- Church: Roman Catholic Church
- Appointed: 22 November 1983
- Term ended: 11 March 1996
- Predecessor: Marko Perić
- Successor: Ilija Janjić

Orders
- Ordination: 13 August 1944 (Priest)
- Consecration: 13 August 1961 (Bishop) by Pavao Butorac

Personal details
- Born: Ivo Gugić 2 March 1920 Vela Luka, Kingdom of Serbs, Croats and Slovenes (present day in Croatia)
- Died: 3 June 1996 (aged 76) Kotor, Montenegro, FR Yugoslavia (present day in Montenegro)

= Ivo Gugić =

Montenegrin Catholic bishop (1920–1996)

Bishop Ivo Gugić (2 March 1920 – 3 June 1996) was a Roman Catholic prelate from Croatia, who served as the Diocesan Bishop of Kotor in Montenegro.

==Life==
He was born on 2 March 1920 in the small town of Vela Luka on the island of Korčula in the Kingdom of Serbs, Croats and Slovenes. Beginning in 1983, he began serving the Church and the people of Montenegro as a bishop in the Diocese of Kotor.
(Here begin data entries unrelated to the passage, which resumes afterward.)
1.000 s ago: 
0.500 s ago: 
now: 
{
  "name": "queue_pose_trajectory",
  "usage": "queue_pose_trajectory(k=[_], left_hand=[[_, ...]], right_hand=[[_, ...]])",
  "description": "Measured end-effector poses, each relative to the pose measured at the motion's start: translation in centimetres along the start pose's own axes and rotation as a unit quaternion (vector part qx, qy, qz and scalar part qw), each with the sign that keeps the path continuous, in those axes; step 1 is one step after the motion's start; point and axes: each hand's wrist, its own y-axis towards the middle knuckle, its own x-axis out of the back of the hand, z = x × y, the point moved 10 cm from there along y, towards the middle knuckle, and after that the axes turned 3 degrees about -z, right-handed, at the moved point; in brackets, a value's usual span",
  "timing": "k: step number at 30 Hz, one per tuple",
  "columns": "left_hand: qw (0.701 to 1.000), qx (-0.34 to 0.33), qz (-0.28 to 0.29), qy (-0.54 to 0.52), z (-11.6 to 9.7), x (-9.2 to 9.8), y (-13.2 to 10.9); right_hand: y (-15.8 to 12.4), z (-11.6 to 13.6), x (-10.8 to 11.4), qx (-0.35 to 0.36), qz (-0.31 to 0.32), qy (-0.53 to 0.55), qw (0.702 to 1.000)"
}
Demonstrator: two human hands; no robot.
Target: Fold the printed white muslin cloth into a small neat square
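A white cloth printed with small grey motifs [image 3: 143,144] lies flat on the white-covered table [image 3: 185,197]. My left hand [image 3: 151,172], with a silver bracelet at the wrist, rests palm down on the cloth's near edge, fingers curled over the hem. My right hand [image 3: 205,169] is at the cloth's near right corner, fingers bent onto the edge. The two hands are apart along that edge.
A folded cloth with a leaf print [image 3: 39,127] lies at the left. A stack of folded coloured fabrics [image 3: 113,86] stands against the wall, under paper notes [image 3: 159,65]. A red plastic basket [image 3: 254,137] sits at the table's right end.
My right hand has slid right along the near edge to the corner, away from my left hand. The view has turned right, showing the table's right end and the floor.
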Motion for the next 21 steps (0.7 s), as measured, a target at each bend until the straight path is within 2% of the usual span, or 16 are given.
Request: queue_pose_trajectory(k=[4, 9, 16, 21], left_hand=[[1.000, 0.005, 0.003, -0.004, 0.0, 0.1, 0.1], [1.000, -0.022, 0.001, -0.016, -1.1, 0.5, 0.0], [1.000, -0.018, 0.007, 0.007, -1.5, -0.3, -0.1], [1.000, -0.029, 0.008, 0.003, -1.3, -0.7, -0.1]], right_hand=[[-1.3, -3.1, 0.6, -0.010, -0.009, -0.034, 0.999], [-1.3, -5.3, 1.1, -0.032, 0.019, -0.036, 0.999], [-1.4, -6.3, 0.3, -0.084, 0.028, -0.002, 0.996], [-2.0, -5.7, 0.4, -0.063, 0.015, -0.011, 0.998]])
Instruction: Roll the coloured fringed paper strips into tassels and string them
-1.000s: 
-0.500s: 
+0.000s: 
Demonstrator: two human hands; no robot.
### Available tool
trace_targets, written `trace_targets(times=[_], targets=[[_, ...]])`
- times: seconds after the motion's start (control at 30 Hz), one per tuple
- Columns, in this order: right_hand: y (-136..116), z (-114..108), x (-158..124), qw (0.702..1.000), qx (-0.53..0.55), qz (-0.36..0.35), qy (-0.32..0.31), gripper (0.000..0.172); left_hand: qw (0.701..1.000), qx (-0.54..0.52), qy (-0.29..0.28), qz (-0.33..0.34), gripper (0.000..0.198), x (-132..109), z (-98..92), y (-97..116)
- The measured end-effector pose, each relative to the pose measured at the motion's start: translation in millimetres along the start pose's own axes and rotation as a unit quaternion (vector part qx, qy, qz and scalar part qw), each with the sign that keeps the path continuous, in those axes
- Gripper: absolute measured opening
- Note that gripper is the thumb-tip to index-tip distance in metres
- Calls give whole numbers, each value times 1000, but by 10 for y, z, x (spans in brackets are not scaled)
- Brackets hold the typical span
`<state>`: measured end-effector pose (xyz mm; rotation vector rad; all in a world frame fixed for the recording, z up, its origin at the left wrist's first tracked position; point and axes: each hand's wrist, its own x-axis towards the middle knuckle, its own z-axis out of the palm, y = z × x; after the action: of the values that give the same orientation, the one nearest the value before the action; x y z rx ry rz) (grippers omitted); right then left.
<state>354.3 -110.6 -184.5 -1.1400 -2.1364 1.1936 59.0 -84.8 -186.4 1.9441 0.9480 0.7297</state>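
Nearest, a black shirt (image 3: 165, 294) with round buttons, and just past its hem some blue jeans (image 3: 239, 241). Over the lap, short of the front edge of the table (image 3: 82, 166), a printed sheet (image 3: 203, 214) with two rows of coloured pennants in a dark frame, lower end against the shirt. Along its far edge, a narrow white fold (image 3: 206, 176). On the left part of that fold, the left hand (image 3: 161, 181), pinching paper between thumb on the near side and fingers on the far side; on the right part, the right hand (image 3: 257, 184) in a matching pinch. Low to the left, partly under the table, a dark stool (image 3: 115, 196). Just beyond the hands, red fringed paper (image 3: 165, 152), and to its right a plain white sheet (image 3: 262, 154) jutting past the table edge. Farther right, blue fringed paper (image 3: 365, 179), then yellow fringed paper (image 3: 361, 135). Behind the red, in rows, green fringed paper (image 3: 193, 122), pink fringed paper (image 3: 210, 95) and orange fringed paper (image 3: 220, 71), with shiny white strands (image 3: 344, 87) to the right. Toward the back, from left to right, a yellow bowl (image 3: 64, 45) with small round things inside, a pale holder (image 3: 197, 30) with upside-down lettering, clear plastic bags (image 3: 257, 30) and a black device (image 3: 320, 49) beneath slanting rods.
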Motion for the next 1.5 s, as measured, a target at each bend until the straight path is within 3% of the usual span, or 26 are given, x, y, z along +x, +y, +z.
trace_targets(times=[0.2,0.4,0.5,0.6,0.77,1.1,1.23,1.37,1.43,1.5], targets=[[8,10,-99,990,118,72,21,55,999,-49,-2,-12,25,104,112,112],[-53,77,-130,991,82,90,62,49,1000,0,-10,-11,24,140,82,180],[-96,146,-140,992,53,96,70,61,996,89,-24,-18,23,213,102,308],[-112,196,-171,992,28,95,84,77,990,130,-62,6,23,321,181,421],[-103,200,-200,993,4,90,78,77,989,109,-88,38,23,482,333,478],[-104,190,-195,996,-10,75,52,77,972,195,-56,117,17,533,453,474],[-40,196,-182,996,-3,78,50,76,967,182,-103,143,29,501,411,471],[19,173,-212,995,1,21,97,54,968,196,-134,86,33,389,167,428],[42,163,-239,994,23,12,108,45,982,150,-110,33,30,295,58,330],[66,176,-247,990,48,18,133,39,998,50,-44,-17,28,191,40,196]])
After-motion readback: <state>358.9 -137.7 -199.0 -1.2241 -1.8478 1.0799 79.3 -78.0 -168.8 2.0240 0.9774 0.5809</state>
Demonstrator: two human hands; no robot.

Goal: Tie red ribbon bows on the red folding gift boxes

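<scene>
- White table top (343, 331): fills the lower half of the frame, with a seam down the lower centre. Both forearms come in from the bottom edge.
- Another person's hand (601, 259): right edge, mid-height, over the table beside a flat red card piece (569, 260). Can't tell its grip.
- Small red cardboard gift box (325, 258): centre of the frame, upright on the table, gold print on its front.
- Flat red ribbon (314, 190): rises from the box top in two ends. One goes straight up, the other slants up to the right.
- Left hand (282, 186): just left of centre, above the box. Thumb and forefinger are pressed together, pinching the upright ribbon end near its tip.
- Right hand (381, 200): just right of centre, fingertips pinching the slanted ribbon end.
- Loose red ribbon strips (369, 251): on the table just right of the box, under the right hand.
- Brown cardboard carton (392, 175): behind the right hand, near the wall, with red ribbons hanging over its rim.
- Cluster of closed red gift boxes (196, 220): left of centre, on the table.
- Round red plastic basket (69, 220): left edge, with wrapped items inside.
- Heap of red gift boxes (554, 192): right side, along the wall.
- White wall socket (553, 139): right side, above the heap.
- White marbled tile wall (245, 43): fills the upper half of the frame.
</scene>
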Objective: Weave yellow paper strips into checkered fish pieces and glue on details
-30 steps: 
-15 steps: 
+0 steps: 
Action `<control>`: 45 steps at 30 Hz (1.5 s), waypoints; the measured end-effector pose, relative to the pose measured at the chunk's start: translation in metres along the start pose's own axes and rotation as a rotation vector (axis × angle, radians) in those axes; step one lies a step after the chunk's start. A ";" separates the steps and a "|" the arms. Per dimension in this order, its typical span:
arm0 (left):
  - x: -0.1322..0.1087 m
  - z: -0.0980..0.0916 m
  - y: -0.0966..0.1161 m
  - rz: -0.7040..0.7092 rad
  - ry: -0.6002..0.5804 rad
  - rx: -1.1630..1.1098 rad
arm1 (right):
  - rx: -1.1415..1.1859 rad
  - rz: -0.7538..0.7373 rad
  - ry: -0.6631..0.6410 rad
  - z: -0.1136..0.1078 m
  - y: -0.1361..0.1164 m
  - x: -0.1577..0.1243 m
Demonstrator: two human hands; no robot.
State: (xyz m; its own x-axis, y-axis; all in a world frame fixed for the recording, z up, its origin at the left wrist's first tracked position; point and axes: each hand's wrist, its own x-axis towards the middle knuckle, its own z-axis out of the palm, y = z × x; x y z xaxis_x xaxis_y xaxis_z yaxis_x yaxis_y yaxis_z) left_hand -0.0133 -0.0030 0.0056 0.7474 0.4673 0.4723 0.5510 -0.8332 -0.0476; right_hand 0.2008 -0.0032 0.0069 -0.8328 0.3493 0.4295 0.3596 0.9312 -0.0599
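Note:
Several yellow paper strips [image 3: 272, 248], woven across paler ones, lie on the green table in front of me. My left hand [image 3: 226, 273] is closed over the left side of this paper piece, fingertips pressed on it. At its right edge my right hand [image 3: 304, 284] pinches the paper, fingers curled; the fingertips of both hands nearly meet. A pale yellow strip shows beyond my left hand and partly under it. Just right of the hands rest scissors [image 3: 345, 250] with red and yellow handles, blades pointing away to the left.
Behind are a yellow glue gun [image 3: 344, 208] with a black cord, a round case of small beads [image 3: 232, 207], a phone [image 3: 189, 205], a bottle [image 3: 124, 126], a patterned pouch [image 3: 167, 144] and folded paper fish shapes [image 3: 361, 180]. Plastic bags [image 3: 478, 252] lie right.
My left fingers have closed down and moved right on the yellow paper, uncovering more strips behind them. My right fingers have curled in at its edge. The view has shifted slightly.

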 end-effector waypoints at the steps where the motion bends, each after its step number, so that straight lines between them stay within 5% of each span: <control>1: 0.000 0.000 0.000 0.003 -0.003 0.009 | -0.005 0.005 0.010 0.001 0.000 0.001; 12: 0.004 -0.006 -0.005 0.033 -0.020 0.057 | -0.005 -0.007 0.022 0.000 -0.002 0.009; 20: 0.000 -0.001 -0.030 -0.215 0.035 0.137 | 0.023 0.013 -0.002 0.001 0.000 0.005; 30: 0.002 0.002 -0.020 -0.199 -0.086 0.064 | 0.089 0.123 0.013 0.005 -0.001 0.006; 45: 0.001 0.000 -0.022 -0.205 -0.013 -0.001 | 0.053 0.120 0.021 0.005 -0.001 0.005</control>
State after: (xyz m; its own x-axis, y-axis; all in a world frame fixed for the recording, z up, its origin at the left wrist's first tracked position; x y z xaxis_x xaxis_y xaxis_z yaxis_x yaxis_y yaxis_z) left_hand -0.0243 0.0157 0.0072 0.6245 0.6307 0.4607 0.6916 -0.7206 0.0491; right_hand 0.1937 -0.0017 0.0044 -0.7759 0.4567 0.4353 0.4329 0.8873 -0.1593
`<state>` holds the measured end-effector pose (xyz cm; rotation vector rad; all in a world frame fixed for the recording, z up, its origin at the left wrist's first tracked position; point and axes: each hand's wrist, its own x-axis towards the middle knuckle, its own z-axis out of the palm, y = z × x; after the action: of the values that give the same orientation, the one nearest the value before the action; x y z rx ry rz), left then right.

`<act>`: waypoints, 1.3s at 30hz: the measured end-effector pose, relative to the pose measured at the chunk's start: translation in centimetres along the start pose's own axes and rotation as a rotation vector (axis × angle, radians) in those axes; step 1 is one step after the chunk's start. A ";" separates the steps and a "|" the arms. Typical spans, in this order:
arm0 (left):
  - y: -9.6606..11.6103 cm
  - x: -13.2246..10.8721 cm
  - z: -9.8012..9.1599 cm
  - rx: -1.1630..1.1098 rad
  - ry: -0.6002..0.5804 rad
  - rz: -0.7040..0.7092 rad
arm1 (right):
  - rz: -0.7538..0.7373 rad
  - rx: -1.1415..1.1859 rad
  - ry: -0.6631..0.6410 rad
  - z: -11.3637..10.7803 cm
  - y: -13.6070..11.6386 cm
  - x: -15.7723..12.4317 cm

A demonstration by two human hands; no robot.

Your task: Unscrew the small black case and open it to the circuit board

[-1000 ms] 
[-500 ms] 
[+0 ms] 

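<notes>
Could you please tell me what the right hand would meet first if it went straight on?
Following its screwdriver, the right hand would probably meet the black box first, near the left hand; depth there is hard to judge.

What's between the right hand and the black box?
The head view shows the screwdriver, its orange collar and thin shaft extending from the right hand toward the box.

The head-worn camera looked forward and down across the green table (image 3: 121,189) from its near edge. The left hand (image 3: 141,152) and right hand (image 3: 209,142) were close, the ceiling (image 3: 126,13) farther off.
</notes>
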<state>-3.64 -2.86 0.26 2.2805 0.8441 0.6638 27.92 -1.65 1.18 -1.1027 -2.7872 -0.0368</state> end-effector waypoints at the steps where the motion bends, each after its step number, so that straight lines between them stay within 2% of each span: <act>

In 1996, he ended thirteen years of service as a bishop. (He was succeeded by bishop Ilija Janjić.) However, he continued to work with the Montenegrin government through the committee for the protection of minority and ethnic group rights. He was murdered in the same year in which he retired as a bishop; he died on June 3, 1996, in Kotor.